Philippine Standard Time (PHST Filipino: Pamantayang Oras ng Pilipinas), also known as Philippine Time (PHT), is the official name for the time zone used in the Philippines. The country only uses one time zone, at an offset of UTC+08:00, but has used daylight saving time for brief periods in the 20th century.
Geographically, the Philippines lies within 116°40? and 126°34? east of the Prime Meridian, and is physically located within the UTC+08:00 time zone. Philippine Standard Time is maintained by the Philippine Atmospheric, Geophysical and Astronomical Services Administration (PAGASA). The Philippines shares the same time zone with China, Taiwan, Hong Kong, Macau, Malaysia, Singapore, Western Australia, Brunei, Irkutsk, Central Indonesia, and most of Mongolia.
Philippine Standard Time was instituted through Batas Pambansa Blg. 8 (that defined the metric system), approved on December 2, 1978 and implemented on January 1, 1983. The Philippines is one of the few countries to officially and almost exclusively use the 12-hour clock in non-military situations.[dubious ]

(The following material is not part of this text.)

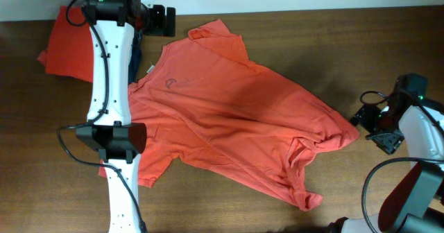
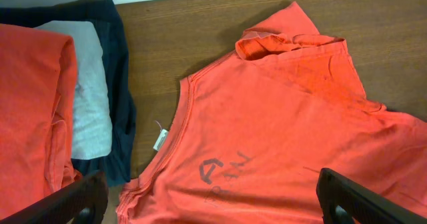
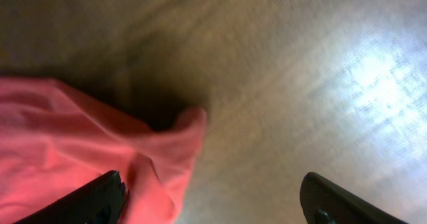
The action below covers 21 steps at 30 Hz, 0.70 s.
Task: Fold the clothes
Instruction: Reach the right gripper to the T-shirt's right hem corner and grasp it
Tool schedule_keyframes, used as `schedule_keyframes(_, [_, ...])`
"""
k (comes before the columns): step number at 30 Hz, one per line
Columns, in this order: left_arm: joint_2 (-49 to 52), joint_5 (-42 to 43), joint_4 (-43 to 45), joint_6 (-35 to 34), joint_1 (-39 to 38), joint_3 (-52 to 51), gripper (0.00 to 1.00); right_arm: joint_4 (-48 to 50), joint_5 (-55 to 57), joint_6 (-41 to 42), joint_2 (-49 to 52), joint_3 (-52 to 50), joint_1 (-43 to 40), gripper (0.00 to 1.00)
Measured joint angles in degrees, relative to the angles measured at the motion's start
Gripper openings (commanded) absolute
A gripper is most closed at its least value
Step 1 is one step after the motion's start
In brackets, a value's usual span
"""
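The clothes, one coral-red T-shirt (image 1: 236, 115), lie spread over the middle of the table, rumpled at the lower right. The plain face is up, with a small dark mark by the neck (image 2: 217, 171). My left gripper (image 1: 165, 21) hangs at the back left, above the collar and shoulder; in the left wrist view it (image 2: 213, 204) is open, with the cloth below it and not held. My right gripper (image 1: 374, 127) is at the shirt's right corner. In the right wrist view it (image 3: 217, 204) is open, the left fingertip (image 3: 97, 201) beside a raised fold of the shirt (image 3: 160, 157).
A stack of folded garments lies at the back left: a plain orange one (image 1: 66, 42), a grey one (image 2: 90, 91) and a navy one (image 2: 121, 77). My left arm (image 1: 111, 115) crosses over the shirt's left sleeve. Bare wood (image 3: 300, 84) lies right of the shirt.
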Motion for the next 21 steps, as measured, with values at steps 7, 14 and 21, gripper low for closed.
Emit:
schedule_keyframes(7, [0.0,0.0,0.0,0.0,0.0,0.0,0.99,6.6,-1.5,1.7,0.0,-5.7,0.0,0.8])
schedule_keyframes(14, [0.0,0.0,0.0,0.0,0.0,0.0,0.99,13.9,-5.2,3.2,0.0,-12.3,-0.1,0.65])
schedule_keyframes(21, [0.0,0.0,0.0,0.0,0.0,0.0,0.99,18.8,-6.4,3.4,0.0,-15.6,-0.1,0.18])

From March 16, 1521 to December 30, 1844, the Philippines had the same date as Mexico, because it had been a Spanish colony supplied and controlled via Mexico until Mexico's independence in September 27, 1821. On August 16, 1844 the Spanish Governor-General Narciso Claveria decreed that Tuesday, December 31, 1844 will be removed on the Philippine calendar. Monday, December 30, 1844 was immediately followed by Wednesday, January 1, 1845, which added 1 day or 24 hours to the local time. This meant that International Date Line moved from going west of the Philippines to go on the east side of the country. At the time, local mean time was used to set clocks, meaning that every place used its own local time based on its longitude, because the time was measured by locally observing the sun.
|Period in use||Time offset from GMT||Name of time|
|March 16, 1521 - December 30, 1844||UTC-15:56 (in Manila)||local mean time|
|UTC-16:12:16 (in Balabac, the westernmost island)|
|UTC-15:33:35 (in Davao Oriental, the easternmost area)|
|January 1, 1845 - May 10, 1899||UTC+08:04 (in Manila)||local mean time|
|UTC+07:47:44 (in Balabac, the westernmost island)|
|UTC+08:26:25 (in Davao Oriental, the easternmost area)|
|May 11, 1899 - October 31, 1936||UTC+08:00||Philippine Standard Time|
|November 1, 1936 - January 31, 1937||UTC+09:00||Philippine Daylight Time|
|February 1, 1937 - April 30, 1942||UTC+08:00||Philippine Standard Time|
|May 1, 1942 - October 31, 1944||UTC+09:00||Tokyo Standard Time|
|November 1, 1944 - April 11, 1954||UTC+08:00||Philippine Standard Time|
|April 12, 1954 - June 30, 1954||UTC+09:00||Philippine Daylight Time|
|July 1, 1954 - March 21, 1978||UTC+08:00||Philippine Standard Time|
|March 22, 1978 - September 20, 1978||UTC+09:00||Philippine Daylight Time|
|September 21, 1978 - May 20, 1990||UTC+08:00||Philippine Standard Time|
|May 21, 1990 - July 28, 1990||UTC+09:00||Philippine Daylight Time|
|July 29, 1990 - present||UTC+08:00||Philippine Standard Time|
Since 1990, the Philippines has not observed daylight saving time, although it was in use for short periods during the presidency of Manuel L. Quezon in 1936-1937, Ramon Magsaysay in 1954, Ferdinand Marcos in 1978, and Corazon Aquino in 1990.
Television and radio stations in the Philippines display the time, but varied from a few seconds to minutes. In September 2011, the Department of Science and Technology proposed to synchronise time nationwide in an effort to discourage tardiness. PAGASA installed a rubidium atomic clock, a GPS receiver, a time interval counter, distribution amplifier and a computer to help calculate the time difference with every satellite within its antenna's field of view.
On May 15, 2013, President Benigno Aquino III signed Republic Act No. 10535, better known as "The Philippine Standard Time (PHST) Act" as the latest step of implementing the Juan Time. Since June 1, 2013, all government offices and media networks are required to synchronize their timepieces with PAGASA's rubidium atomic clock. In addition, the first week of January will be regularly observed as the National Time Consciousness Week.